- [GIVEN RECORDS]:
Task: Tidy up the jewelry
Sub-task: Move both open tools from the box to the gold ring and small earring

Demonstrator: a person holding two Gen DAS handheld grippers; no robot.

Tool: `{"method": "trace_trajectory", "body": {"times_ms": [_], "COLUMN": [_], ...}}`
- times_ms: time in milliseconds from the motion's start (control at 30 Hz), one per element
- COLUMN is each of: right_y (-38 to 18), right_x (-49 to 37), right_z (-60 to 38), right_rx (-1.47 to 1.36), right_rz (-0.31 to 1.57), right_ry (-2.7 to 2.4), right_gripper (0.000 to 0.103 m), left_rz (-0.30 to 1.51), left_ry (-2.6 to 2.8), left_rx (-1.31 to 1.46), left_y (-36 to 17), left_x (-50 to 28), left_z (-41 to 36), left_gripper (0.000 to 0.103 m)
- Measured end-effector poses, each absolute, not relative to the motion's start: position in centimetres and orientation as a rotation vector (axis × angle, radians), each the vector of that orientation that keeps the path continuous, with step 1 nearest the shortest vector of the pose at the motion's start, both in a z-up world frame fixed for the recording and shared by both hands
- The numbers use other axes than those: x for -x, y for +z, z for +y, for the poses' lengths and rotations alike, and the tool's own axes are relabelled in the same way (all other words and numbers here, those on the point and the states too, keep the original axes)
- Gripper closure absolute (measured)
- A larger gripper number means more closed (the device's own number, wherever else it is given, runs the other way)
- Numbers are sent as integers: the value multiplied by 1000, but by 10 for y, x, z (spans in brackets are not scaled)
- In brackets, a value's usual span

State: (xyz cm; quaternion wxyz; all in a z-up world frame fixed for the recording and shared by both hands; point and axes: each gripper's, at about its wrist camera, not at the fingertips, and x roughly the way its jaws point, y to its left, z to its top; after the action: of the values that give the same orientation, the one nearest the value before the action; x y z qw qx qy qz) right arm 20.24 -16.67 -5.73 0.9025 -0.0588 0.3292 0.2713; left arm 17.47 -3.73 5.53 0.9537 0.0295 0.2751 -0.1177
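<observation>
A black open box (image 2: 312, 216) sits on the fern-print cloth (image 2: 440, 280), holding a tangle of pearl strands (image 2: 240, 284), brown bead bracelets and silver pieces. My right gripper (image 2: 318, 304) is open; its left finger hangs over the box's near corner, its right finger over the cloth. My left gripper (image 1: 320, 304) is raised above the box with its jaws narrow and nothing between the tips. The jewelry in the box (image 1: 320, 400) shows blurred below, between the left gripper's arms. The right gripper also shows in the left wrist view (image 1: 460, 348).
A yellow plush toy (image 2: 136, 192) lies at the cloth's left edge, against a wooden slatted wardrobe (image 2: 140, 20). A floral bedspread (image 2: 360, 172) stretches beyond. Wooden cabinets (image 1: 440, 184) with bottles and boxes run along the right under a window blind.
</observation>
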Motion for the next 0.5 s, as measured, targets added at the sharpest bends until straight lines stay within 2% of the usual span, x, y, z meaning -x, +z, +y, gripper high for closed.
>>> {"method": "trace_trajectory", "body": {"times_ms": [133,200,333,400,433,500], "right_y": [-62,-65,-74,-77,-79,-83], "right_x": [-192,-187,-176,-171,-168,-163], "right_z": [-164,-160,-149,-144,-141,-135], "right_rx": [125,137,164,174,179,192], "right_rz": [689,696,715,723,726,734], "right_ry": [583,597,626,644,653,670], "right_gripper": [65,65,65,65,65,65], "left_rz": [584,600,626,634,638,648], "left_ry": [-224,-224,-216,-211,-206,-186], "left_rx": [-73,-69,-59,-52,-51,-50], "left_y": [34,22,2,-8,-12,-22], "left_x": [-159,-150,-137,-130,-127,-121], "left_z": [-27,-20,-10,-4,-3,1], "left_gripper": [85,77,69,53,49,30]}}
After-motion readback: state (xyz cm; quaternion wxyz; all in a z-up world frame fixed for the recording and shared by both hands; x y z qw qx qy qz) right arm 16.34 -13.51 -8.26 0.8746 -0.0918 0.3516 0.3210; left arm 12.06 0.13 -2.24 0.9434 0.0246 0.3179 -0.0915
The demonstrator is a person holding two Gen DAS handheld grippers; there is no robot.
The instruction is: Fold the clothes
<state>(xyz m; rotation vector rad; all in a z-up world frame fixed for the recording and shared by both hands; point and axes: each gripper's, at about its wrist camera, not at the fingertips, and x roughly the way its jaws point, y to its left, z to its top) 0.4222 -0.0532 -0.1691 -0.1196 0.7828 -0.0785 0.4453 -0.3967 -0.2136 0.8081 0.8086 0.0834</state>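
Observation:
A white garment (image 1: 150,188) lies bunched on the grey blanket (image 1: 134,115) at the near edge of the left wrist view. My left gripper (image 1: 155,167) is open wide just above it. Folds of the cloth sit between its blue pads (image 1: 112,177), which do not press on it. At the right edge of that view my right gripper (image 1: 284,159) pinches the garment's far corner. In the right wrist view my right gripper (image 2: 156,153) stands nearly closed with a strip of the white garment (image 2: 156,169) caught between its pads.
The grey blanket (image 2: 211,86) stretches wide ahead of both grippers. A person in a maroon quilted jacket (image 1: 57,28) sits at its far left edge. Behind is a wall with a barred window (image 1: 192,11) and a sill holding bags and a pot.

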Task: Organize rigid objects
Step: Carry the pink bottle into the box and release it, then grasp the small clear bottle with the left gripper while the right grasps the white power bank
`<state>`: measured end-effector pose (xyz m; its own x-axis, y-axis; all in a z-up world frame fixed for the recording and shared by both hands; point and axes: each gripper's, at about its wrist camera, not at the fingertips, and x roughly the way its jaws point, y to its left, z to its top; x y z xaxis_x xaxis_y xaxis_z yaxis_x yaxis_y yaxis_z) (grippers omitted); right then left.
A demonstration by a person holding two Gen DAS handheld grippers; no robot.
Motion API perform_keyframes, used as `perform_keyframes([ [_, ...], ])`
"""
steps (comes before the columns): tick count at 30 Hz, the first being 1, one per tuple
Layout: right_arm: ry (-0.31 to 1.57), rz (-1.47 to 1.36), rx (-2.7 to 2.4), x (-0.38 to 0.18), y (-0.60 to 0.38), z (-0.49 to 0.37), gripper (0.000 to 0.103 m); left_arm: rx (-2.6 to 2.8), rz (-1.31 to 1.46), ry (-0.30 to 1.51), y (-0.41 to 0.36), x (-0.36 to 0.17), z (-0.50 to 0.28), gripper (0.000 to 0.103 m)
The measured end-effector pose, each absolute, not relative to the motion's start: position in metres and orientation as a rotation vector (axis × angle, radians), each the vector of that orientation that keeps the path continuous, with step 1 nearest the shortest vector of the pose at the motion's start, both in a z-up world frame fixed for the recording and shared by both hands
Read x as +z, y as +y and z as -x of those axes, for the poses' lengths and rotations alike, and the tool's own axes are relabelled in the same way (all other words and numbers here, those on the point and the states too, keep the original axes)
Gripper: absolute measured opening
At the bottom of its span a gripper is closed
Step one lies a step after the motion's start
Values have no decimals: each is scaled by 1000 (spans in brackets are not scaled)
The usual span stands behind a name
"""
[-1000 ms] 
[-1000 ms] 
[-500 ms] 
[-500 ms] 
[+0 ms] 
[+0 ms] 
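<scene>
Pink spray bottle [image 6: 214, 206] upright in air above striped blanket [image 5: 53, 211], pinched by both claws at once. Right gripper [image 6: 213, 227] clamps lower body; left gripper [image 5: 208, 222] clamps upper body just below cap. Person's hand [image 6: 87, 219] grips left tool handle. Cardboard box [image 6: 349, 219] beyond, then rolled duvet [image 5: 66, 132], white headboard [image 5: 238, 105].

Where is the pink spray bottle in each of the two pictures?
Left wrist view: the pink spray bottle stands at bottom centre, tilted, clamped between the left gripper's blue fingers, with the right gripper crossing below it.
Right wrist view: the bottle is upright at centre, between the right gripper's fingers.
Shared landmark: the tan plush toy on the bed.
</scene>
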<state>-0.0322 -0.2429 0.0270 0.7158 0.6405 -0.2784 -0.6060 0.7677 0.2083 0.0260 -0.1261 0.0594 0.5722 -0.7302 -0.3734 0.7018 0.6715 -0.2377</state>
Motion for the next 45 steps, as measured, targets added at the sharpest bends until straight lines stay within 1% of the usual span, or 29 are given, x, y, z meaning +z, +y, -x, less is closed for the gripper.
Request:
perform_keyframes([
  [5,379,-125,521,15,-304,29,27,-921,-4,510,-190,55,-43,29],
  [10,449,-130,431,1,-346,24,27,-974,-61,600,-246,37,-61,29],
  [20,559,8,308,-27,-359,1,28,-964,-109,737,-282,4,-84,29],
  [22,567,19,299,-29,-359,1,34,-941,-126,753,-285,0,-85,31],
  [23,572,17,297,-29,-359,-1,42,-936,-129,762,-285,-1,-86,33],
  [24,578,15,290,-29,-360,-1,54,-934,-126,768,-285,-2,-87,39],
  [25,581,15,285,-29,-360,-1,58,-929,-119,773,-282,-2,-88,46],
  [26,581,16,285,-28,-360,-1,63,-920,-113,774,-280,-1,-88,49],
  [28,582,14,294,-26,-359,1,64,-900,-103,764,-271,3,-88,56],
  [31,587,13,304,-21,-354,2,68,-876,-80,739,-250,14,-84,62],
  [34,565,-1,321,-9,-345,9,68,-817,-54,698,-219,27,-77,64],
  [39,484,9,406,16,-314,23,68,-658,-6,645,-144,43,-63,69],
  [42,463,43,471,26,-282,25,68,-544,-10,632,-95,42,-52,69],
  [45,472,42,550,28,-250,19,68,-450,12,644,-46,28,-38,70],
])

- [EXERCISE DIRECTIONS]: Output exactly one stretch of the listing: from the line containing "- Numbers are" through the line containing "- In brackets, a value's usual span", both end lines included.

- [COMPLETED TASK]:
- Numbers are sent as integers: the value multiplied by 1000, but by 10 for y, x, z (spans in brackets are not scaled)
- In brackets, a value's usual span

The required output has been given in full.